**Requirement:**
Repeat exactly the lines running from the first line of the data to the line containing "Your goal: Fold", both ends included, and nothing else; drop the pictures.

(Beginning of Stored data)

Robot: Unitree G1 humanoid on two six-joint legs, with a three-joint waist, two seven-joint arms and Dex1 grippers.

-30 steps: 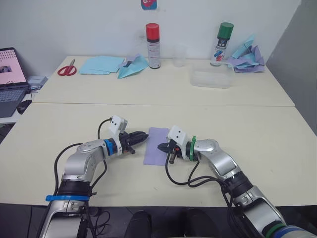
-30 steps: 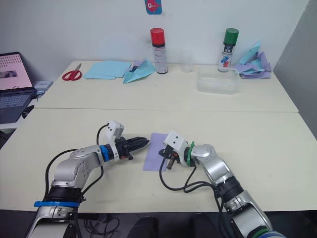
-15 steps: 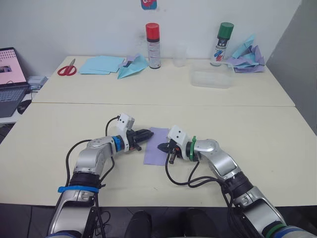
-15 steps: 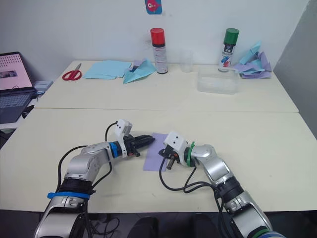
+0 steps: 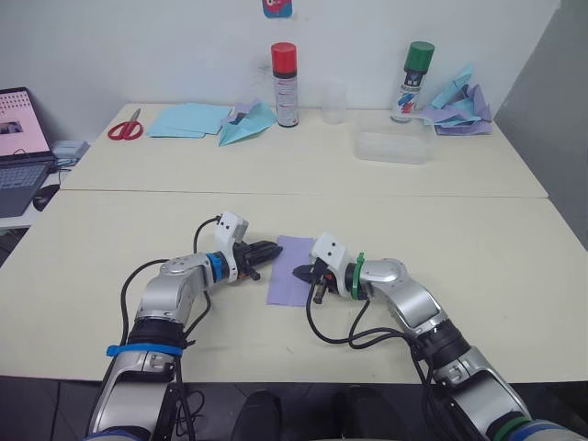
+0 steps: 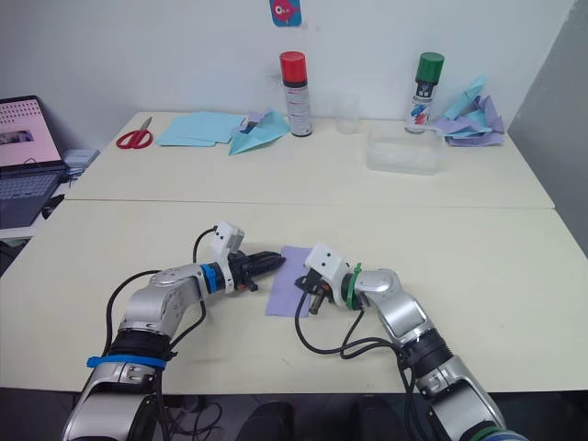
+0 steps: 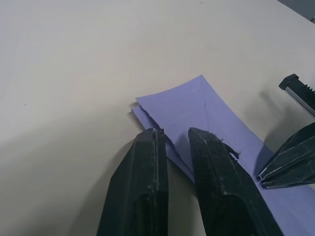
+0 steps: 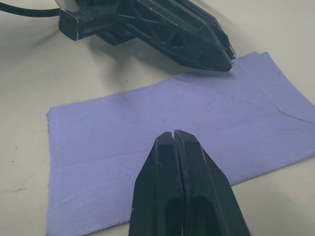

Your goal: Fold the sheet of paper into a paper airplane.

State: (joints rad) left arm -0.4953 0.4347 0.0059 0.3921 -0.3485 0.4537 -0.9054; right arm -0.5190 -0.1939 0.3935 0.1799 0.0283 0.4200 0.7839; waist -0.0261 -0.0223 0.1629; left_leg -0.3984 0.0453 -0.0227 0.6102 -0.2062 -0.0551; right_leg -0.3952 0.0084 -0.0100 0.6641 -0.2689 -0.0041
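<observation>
The two head views look forward and down from above the cream-coloured tabletop (image 5: 478,239), sharing nearly the whole scene. Each wrist camera sits close over the flat lavender-purple folded sheet of paper (image 8: 162,123), apparently facing the other across it, low to the table.

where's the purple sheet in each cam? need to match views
Left eye view: the sheet of paper lies flat on the near table, between the two hands.
Right eye view: same spot, just left of centre.
Left wrist view: centre, beyond the left hand, whose fingers stand slightly apart.
Right wrist view: across the middle, under the shut right hand.
Shared landmark: the left hand's tips at the sheet's edge.
</observation>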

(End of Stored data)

**Answer box:**
Robot: Unitree G1 humanoid on two six-joint legs, with a three-joint waist, two seven-joint arms and Dex1 grippers.

-30 steps: 
-30 steps: 
-15 steps: 
-15 steps: 
+0 steps: 
+0 steps: 
+0 steps: 
+0 steps: 

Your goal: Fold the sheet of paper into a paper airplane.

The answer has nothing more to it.